Task objective:
Look below for the line containing "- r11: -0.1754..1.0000" and the line containing "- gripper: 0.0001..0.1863"; repeat exactly those two lines and all lines between them, and nothing else.
┌─ Available records
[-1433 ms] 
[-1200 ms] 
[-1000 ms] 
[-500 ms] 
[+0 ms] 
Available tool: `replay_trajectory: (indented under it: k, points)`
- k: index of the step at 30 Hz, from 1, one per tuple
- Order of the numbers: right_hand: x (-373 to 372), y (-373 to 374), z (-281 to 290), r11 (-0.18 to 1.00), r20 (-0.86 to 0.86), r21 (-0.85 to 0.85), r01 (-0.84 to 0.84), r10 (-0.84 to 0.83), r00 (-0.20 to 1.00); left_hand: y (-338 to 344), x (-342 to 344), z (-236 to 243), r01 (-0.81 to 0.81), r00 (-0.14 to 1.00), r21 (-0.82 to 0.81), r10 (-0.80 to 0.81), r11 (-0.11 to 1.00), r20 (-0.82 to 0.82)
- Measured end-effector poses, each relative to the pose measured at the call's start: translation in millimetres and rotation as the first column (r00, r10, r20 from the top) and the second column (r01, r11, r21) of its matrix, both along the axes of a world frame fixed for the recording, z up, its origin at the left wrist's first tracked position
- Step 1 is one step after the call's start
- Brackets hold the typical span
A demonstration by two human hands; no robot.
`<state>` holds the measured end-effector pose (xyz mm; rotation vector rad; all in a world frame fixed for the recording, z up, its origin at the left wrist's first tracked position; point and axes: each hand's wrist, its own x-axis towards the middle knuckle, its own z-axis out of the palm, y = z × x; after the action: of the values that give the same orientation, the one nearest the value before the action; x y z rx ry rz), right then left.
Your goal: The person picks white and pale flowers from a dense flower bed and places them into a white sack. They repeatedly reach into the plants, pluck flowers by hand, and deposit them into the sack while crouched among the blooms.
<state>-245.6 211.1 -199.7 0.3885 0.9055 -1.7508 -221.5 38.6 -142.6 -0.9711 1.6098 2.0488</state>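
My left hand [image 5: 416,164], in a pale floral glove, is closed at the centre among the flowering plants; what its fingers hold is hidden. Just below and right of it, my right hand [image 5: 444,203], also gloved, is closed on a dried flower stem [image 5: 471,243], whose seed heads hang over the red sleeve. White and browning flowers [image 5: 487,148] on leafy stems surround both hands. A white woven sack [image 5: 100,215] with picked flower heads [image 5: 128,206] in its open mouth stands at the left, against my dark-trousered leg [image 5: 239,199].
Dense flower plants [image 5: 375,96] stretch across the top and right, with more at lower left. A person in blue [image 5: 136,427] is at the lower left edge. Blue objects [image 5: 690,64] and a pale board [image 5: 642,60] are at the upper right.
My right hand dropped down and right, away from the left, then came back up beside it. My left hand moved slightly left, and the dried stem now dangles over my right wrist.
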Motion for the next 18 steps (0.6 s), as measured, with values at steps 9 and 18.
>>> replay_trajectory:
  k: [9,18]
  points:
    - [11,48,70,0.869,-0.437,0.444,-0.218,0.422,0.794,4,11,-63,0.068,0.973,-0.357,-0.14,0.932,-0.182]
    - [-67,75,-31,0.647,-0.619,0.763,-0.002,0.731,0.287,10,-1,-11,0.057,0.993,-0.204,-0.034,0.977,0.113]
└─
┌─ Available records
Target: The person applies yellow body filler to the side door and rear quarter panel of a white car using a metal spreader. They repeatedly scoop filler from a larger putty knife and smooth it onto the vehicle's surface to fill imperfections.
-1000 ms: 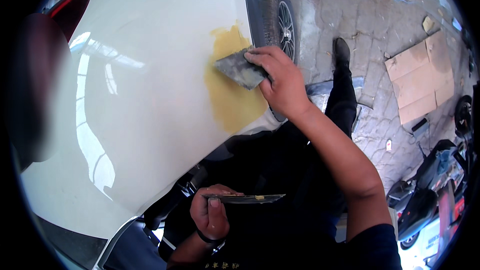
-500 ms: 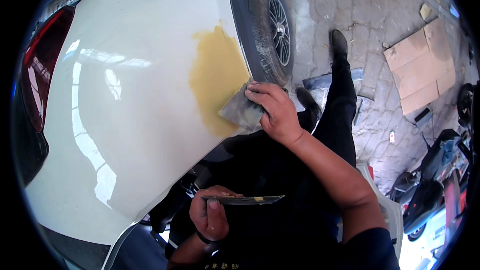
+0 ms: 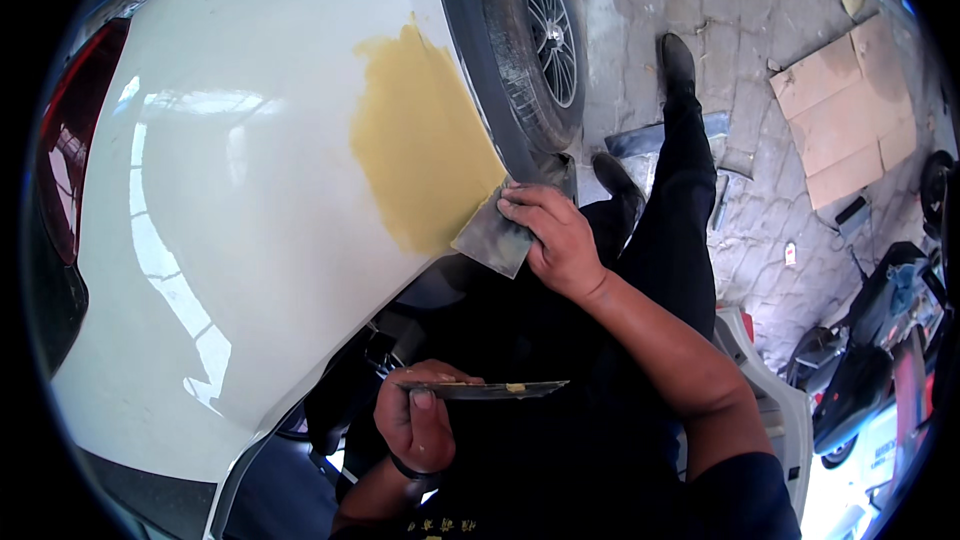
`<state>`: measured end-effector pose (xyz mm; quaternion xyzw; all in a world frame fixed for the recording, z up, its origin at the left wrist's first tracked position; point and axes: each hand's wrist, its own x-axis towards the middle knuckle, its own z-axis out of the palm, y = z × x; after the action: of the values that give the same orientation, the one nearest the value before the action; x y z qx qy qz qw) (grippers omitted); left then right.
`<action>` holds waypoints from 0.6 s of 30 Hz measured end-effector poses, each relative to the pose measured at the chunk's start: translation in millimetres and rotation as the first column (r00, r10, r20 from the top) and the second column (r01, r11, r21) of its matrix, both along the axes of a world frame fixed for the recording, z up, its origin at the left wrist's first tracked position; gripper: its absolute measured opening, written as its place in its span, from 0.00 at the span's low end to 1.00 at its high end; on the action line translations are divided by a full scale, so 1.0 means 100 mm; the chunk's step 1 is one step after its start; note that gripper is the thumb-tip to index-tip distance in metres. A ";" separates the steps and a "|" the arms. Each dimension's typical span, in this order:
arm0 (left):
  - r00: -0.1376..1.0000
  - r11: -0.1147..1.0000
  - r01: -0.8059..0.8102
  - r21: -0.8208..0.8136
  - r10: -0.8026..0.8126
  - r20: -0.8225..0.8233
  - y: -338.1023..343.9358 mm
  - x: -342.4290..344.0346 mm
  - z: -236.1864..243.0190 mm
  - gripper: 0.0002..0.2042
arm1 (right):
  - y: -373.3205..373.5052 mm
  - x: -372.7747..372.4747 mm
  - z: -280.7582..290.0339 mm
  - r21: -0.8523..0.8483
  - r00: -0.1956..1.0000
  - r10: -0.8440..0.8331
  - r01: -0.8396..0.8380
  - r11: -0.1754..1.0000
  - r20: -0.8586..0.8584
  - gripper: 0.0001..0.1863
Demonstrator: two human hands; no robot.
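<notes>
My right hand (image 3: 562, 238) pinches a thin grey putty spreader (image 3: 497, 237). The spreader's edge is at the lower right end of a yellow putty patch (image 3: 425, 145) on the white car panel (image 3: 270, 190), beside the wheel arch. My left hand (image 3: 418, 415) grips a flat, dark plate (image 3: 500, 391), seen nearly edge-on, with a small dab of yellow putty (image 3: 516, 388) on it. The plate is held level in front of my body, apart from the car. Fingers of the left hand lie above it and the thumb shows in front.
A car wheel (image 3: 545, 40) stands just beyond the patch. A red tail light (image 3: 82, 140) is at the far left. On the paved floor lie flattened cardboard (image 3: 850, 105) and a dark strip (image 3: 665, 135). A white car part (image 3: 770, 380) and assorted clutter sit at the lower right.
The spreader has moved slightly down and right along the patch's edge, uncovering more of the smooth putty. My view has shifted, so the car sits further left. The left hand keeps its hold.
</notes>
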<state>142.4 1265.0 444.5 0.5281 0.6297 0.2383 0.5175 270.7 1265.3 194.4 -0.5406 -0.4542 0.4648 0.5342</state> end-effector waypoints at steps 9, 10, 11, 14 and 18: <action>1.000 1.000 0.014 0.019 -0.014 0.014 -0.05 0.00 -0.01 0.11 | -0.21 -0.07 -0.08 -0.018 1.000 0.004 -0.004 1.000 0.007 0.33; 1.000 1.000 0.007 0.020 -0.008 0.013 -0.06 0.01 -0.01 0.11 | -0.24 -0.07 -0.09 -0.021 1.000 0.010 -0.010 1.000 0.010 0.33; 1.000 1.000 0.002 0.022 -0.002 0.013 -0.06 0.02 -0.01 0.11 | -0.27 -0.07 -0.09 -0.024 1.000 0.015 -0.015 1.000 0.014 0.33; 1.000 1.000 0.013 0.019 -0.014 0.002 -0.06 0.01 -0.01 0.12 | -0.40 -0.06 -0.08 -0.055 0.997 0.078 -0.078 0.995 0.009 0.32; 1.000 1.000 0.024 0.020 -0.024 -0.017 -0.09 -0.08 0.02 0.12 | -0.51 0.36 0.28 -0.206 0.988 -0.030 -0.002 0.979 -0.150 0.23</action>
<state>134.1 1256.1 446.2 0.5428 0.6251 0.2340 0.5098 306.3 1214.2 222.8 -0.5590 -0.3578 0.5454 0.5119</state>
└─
Expected answer:
  - r11: -0.1754..1.0000
  - r20: -0.8586..0.8584
  - gripper: 0.0001..0.1863

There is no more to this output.